WHAT TO DO :: For the data below, report the number of lines that contain the string "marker" and nothing else.

DATA PROVIDED ::
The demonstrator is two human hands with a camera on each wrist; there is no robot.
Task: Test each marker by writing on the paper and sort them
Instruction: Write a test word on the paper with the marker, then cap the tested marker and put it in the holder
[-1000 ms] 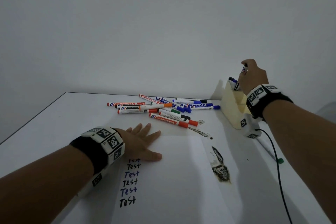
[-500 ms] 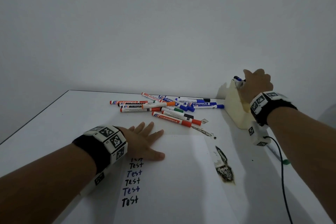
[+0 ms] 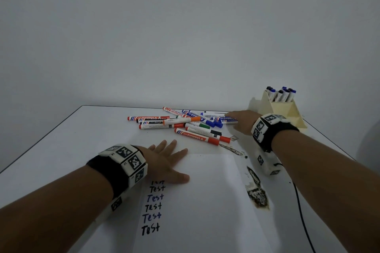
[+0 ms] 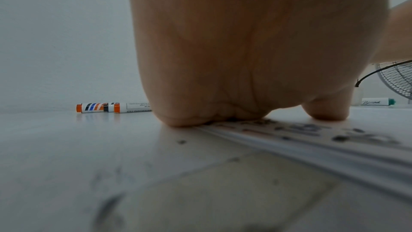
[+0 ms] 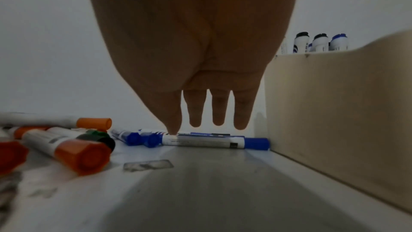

EXERCISE OUTPUT :: 2